Data records
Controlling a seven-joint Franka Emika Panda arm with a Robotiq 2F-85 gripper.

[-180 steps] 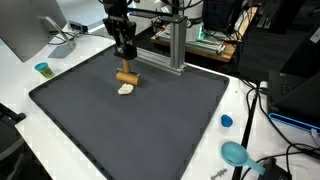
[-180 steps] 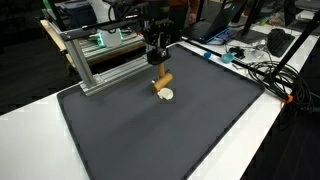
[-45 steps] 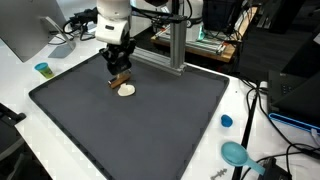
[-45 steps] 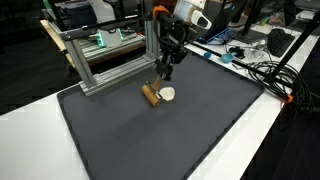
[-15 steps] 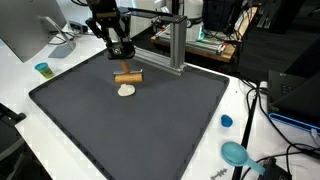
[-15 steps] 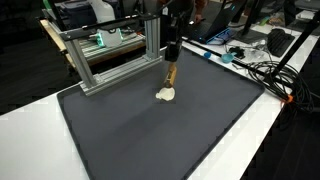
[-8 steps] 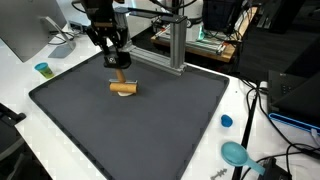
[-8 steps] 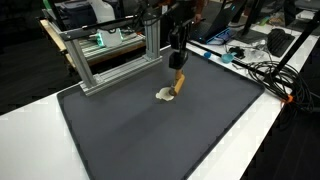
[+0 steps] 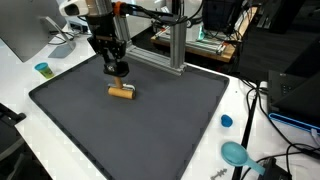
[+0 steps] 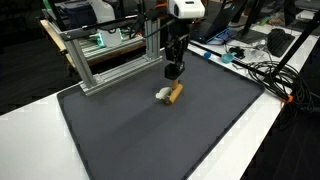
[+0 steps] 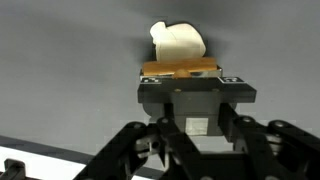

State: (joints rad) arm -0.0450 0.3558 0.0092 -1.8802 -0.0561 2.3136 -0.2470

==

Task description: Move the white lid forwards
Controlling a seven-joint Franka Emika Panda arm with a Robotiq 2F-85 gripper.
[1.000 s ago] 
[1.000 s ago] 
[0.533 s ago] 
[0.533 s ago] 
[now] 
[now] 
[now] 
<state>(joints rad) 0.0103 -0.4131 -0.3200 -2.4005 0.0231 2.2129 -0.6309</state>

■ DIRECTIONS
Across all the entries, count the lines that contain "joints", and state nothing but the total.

■ ANSWER SECTION
2